Task objective:
The complete listing goes into the output exactly, without its pictures.
Top of Source material
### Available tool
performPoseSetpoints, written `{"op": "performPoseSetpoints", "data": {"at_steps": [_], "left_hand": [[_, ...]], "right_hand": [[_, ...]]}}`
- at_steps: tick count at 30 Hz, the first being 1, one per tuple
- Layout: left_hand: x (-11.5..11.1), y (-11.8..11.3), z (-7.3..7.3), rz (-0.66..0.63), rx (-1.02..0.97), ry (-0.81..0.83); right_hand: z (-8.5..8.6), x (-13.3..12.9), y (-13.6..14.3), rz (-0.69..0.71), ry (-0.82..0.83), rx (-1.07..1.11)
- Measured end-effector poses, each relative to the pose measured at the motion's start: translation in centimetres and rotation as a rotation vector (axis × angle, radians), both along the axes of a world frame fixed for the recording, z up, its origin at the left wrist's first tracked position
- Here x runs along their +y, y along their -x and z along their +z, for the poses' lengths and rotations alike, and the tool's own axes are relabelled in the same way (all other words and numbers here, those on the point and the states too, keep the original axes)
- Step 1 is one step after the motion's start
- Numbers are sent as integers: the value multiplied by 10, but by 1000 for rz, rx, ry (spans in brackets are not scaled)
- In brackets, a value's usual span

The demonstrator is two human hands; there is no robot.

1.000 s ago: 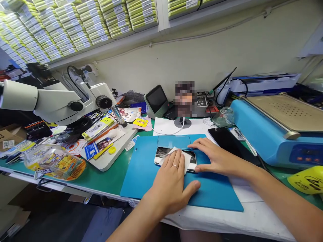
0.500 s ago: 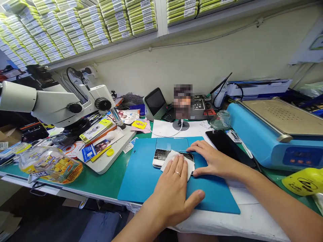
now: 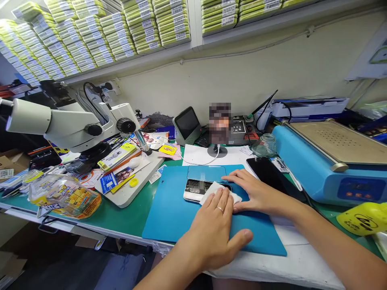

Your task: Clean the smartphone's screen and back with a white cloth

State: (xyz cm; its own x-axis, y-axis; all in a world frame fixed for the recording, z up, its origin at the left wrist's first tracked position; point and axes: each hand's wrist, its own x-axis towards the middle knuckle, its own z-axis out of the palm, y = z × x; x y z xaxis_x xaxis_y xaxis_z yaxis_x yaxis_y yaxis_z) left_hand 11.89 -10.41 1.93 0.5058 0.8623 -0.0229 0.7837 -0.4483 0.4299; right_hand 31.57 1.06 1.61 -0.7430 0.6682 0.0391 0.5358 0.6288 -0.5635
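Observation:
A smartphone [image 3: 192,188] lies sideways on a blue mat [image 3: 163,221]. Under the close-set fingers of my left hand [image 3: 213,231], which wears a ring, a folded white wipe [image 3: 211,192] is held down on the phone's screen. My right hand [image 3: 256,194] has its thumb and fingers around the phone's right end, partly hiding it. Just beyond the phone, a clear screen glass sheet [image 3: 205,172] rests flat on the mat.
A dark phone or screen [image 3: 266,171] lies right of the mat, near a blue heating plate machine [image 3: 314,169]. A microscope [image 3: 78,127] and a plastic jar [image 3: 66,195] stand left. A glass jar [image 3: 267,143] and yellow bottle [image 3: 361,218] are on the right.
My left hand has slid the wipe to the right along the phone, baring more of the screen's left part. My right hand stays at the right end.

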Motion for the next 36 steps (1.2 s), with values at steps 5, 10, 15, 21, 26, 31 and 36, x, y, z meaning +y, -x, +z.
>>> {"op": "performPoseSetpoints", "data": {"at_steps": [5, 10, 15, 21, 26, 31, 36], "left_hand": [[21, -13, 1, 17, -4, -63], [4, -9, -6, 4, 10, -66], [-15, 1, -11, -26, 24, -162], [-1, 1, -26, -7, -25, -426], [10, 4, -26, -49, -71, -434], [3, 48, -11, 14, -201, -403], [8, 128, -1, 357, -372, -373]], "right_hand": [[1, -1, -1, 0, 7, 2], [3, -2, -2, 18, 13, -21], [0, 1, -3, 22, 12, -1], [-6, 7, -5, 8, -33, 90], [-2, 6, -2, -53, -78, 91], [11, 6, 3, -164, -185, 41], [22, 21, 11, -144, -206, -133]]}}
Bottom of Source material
Answer to this task:
### Available tool
performPoseSetpoints, written `{"op": "performPoseSetpoints", "data": {"at_steps": [_], "left_hand": [[_, ...]], "right_hand": [[_, ...]]}}`
- at_steps: tick count at 30 Hz, the first being 1, one per tuple
- Layout: left_hand: x (-11.5..11.1), y (-11.8..11.3), z (-7.3..7.3), rz (-0.66..0.63), rx (-1.02..0.97), ry (-0.81..0.83); right_hand: z (-8.5..8.6), x (-13.3..12.9), y (-13.6..14.3), rz (-0.69..0.71), ry (-0.82..0.83), rx (-1.07..1.11)
- Measured end-effector poses, each relative to the pose measured at the motion's start: translation in centimetres and rotation as a rotation vector (axis × angle, radians), both along the axes of a world frame fixed for the recording, z up, its origin at the left wrist's first tracked position
- Here x runs along their +y, y along their -x and z along their +z, for the poses' lengths and rotations alike, and the tool's own axes are relabelled in the same way (all other words and numbers here, those on the point and the states too, keep the original axes)
- Step 1 is one step after the motion's start
- Numbers are sent as integers: the value multiplied by 10, but by 1000 for rz, rx, ry (spans in brackets are not scaled)
- In brackets, a value's usual span

The demonstrator is two human hands; there is no robot.

1.000 s ago: 
0.500 s ago: 
now: 

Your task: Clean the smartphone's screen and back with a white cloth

State: (xyz cm; its own x-axis, y-axis; all in a world frame fixed for the recording, z up, its origin at the left wrist's first tracked position; point and axes: each hand's wrist, its own x-axis towards the middle knuckle, its own z-axis out of the palm, y = z × x; x y z xaxis_x xaxis_y xaxis_z yaxis_x yaxis_y yaxis_z) left_hand 11.89 -10.41 1.93 0.5058 0.8623 -0.0229 0.7837 -0.4483 0.4299; right_hand 31.57 1.06 1.61 -0.7430 0.6682 0.0391 0.5358 0.6288 -0.5635
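Observation:
A smartphone [image 3: 192,188] lies sideways on a blue mat [image 3: 163,221]. Under the close-set fingers of my left hand [image 3: 213,231], which wears a ring, a folded white wipe [image 3: 211,192] is held down on the phone's screen. My right hand [image 3: 256,194] has its thumb and fingers around the phone's right end, partly hiding it. Just beyond the phone, a clear screen glass sheet [image 3: 205,172] rests flat on the mat.
A dark phone or screen [image 3: 266,171] lies right of the mat, near a blue heating plate machine [image 3: 314,169]. A microscope [image 3: 78,127] and a plastic jar [image 3: 66,195] stand left. A glass jar [image 3: 267,143] and yellow bottle [image 3: 361,218] are on the right.
My left hand has slid the wipe to the right along the phone, baring more of the screen's left part. My right hand stays at the right end.
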
Motion for the next 36 steps (1.2 s), with values at steps 5, 10, 15, 21, 26, 31 and 36, x, y, z meaning +y, -x, +z.
>>> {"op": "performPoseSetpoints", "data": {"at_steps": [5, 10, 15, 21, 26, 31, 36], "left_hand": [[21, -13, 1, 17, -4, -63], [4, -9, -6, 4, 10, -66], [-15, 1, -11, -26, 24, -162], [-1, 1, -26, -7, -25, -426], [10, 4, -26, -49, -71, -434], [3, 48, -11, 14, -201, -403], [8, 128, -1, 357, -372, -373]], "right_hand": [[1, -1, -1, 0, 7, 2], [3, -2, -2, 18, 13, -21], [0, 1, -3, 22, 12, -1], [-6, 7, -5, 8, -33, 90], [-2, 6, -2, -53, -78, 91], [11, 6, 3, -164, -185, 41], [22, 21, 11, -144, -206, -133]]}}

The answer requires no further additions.